The p38 MAP kinase inhibitor SB-203580 (10 μM) was added to the arteriole preparations for 30 min before the administration of H2O2 or the conditioned buffer. Because SB-203580 is insoluble in aqueous solutions, it had to be first dissolved in DMSO, and we then diluted this initial solution 100 times for a stock solution, which was further diluted 1,000 times in the microvessel chamber. The administration of the vehicle with the equivalent dilution of DMSO (1:100,000) to the preparation did not produce any effects on the diameter.
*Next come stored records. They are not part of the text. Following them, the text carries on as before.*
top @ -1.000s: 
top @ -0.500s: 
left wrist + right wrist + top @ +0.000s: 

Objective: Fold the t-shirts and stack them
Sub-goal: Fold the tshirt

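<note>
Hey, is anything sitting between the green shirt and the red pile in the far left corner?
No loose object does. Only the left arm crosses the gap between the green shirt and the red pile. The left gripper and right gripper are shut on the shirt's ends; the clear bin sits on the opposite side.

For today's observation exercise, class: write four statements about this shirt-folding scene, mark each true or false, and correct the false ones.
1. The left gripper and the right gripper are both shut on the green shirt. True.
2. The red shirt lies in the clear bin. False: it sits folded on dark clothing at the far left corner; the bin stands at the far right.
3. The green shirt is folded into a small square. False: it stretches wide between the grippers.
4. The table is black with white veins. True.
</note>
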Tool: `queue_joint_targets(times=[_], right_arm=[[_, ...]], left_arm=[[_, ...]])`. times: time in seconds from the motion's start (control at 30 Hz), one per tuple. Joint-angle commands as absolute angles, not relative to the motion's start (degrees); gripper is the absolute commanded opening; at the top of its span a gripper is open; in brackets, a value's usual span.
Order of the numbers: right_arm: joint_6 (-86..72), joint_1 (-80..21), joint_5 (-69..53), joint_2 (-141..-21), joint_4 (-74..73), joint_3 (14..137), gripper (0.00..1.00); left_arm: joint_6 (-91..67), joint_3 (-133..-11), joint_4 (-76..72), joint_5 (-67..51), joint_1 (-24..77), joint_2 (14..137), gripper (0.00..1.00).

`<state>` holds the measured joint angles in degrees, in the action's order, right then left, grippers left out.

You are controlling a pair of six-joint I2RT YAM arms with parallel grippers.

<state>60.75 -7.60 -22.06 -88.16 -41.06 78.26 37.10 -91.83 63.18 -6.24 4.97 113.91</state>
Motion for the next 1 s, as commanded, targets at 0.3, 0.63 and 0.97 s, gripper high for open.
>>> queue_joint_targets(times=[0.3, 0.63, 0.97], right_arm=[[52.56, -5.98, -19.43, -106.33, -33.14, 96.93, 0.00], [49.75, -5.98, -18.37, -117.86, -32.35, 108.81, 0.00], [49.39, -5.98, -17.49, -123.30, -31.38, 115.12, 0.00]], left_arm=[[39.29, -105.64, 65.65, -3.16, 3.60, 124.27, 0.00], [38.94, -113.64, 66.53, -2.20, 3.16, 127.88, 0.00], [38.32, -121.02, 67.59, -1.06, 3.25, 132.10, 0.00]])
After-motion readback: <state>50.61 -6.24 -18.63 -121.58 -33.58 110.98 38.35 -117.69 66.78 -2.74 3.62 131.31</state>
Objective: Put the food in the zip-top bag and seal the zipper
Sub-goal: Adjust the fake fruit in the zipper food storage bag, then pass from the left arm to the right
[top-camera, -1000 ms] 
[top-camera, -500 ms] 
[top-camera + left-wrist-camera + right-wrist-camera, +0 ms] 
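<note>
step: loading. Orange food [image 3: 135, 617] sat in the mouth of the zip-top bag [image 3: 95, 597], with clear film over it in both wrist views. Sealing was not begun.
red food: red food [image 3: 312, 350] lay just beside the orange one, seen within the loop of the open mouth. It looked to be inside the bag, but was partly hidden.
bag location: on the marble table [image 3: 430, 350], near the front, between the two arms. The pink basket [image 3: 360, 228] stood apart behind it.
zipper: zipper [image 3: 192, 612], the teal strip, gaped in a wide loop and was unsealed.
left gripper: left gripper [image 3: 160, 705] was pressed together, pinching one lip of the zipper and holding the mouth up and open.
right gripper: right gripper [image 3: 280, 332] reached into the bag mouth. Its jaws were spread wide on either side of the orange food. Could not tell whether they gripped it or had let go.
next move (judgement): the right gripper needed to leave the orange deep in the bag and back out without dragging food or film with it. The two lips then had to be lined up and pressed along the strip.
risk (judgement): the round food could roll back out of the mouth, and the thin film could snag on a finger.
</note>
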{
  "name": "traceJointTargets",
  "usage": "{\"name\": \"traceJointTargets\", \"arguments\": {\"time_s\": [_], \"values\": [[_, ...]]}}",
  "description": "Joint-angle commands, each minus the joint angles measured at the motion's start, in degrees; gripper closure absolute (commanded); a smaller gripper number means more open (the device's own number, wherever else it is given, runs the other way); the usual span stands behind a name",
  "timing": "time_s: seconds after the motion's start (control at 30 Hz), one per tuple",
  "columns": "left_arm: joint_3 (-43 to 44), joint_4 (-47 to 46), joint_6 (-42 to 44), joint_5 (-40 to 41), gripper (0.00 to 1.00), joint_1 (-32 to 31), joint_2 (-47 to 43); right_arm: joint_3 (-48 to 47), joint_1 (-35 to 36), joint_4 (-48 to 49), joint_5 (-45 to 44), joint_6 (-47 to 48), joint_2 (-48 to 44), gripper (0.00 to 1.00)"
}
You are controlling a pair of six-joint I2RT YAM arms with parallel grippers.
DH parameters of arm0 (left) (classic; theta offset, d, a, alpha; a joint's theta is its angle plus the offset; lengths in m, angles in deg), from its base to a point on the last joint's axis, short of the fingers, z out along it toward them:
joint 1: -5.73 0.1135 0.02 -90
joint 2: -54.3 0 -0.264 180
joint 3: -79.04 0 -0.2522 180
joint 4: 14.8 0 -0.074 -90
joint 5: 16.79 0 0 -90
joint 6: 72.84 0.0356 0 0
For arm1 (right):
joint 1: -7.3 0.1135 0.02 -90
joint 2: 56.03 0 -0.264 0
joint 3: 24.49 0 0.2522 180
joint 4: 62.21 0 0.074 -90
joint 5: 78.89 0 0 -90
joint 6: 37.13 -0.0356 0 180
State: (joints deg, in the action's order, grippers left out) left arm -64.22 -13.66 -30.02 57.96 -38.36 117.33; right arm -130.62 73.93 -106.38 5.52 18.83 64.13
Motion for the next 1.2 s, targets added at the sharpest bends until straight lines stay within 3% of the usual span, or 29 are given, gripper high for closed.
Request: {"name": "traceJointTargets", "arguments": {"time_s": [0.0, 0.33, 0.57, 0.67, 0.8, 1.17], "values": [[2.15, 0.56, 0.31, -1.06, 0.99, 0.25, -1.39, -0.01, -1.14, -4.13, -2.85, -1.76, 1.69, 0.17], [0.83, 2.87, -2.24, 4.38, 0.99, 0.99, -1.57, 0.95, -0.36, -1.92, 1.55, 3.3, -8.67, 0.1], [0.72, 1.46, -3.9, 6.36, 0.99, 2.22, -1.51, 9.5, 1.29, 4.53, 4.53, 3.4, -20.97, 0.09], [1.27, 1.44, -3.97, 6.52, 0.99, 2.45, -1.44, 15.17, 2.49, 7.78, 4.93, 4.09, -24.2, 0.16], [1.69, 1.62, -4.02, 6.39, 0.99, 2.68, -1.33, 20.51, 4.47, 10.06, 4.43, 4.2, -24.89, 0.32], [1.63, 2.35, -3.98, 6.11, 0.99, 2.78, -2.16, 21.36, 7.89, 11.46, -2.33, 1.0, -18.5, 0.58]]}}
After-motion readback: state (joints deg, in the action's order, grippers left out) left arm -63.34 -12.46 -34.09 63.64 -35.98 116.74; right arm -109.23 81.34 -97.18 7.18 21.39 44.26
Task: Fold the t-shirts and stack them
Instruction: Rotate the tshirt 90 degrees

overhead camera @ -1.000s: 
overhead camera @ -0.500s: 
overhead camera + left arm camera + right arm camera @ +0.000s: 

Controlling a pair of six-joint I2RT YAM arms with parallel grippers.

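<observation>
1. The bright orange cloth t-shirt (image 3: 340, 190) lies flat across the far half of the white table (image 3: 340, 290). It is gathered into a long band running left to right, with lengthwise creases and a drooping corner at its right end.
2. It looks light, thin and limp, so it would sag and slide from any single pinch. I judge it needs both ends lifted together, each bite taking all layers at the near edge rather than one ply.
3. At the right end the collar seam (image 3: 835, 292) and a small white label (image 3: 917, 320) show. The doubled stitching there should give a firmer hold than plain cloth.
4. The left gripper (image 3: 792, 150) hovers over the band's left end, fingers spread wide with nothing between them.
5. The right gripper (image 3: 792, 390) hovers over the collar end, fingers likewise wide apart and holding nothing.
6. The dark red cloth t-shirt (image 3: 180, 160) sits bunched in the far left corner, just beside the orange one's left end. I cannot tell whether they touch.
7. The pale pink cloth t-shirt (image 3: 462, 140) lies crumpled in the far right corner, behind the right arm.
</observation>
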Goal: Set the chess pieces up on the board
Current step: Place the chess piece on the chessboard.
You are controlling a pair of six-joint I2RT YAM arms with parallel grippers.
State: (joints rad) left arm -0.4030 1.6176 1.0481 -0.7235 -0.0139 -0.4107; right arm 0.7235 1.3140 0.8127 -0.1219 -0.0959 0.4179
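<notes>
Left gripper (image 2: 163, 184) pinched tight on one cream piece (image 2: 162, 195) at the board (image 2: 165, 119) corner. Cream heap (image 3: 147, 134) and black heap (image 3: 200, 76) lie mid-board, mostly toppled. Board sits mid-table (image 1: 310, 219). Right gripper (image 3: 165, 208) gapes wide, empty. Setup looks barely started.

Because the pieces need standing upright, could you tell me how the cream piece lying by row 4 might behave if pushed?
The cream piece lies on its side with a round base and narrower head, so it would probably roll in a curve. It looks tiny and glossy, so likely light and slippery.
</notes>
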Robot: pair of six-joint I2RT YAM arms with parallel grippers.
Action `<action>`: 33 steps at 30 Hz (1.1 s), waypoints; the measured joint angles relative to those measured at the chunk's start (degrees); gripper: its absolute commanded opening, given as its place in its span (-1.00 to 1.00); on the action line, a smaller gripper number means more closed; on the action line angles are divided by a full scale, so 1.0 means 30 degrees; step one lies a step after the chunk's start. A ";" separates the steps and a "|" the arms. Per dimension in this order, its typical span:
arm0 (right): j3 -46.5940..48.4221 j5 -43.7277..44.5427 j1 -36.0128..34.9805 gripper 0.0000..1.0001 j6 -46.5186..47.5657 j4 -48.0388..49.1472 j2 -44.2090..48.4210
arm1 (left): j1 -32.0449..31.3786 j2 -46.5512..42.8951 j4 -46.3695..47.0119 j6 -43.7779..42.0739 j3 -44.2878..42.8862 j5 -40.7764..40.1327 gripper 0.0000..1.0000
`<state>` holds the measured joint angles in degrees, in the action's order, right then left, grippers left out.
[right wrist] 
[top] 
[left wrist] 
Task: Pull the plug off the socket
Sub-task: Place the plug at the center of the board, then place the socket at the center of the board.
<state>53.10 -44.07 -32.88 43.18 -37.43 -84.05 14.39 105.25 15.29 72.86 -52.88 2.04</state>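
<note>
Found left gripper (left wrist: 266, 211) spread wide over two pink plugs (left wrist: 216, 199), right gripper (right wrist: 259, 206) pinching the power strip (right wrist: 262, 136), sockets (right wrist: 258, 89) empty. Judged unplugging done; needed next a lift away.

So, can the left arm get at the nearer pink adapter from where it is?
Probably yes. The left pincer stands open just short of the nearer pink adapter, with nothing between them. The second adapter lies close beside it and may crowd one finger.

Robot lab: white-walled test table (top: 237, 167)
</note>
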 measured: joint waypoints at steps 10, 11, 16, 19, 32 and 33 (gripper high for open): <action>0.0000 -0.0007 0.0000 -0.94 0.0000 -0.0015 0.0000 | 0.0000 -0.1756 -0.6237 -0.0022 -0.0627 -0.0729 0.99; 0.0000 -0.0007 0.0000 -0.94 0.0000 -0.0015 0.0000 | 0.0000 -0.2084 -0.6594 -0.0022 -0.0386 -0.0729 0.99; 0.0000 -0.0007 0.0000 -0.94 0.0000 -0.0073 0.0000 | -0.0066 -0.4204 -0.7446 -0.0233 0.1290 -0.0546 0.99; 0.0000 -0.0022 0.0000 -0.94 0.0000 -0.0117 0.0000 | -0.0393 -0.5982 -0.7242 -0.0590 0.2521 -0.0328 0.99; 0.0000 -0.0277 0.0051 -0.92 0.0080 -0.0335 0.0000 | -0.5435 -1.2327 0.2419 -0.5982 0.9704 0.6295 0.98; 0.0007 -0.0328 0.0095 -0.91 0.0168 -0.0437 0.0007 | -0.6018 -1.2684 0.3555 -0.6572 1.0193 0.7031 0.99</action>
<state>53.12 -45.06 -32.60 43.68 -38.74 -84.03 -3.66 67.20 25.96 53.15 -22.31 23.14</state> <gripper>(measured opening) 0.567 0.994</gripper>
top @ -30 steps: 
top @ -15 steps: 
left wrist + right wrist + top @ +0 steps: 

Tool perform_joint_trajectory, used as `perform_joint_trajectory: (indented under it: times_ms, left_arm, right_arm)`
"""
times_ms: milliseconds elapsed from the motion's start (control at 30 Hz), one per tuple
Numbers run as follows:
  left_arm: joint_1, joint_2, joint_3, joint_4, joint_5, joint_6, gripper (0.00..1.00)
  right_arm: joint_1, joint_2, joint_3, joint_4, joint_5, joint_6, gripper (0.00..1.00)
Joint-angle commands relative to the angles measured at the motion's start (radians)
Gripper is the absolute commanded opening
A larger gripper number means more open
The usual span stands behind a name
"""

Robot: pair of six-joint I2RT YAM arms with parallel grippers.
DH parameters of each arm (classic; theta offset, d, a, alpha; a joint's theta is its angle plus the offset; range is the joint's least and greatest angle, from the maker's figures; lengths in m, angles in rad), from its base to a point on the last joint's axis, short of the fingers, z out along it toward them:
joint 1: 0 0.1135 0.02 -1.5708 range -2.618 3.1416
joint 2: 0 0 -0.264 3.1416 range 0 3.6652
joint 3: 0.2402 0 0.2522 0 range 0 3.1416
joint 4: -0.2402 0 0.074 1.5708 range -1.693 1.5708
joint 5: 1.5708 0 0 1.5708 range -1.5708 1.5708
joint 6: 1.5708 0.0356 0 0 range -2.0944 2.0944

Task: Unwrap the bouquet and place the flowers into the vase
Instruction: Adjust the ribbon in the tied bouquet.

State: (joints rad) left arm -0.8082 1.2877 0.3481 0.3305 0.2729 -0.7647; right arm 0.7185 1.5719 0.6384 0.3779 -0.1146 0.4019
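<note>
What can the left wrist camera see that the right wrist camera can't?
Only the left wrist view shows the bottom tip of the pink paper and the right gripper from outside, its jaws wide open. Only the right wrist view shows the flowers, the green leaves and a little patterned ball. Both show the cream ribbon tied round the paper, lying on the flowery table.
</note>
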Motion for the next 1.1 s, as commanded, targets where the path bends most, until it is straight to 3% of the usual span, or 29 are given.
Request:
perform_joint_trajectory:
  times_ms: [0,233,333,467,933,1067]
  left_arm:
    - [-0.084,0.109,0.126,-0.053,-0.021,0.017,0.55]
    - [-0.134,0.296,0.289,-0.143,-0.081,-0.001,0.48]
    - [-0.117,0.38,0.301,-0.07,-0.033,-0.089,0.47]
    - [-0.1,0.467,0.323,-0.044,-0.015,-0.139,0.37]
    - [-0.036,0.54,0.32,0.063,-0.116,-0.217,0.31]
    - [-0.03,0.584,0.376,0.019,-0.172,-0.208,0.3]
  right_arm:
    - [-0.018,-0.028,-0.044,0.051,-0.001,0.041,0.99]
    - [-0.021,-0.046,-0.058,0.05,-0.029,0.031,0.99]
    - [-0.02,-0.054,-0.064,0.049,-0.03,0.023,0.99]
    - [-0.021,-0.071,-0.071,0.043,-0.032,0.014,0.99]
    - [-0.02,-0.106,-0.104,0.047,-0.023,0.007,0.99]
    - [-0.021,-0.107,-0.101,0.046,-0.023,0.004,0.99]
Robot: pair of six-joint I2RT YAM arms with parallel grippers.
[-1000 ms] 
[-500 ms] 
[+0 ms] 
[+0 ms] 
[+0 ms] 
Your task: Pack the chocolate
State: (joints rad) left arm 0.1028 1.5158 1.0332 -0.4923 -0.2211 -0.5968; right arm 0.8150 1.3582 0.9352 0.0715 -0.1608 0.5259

The effects of p38 inhibition were evaluated on responses to H2O2, conditioned buffer, and sodium nitroprusside.


All salts, buffers, drugs, and H2O2 were obtained from Sigma Chemical. Albumin was obtained from US Biochemical. Monochlorobimane and monobromotrimethylammoniobimane were obtained from Invitrogen, but the latter is no longer available. Liberase blendzyme was obtained from Roche Applied Science.


The percent vasodilation was calculated from the diameter change induced by an intervention as a percentage of the total amount of active tone (maximal diameter − baseline diameter). For studies using the p38 inhibitor, we compared fractional changes in the diameter because the inhibitor induced a large change in the basal diameter that amounted to about 44% vasodilation. A two-way ANOVA for repeated measures, followed by Tukey's post hoc test, was used to determine differences in vasodilation resulting from the various interventions. One-way ANOVA was used to determine changes in fluorescence intensity due to monochlorobimane or monobromotrimethylammoniobimane, followed by the Tukey's test for multiple comparisons. A probability value of <0.05 was used to establish statistical significance.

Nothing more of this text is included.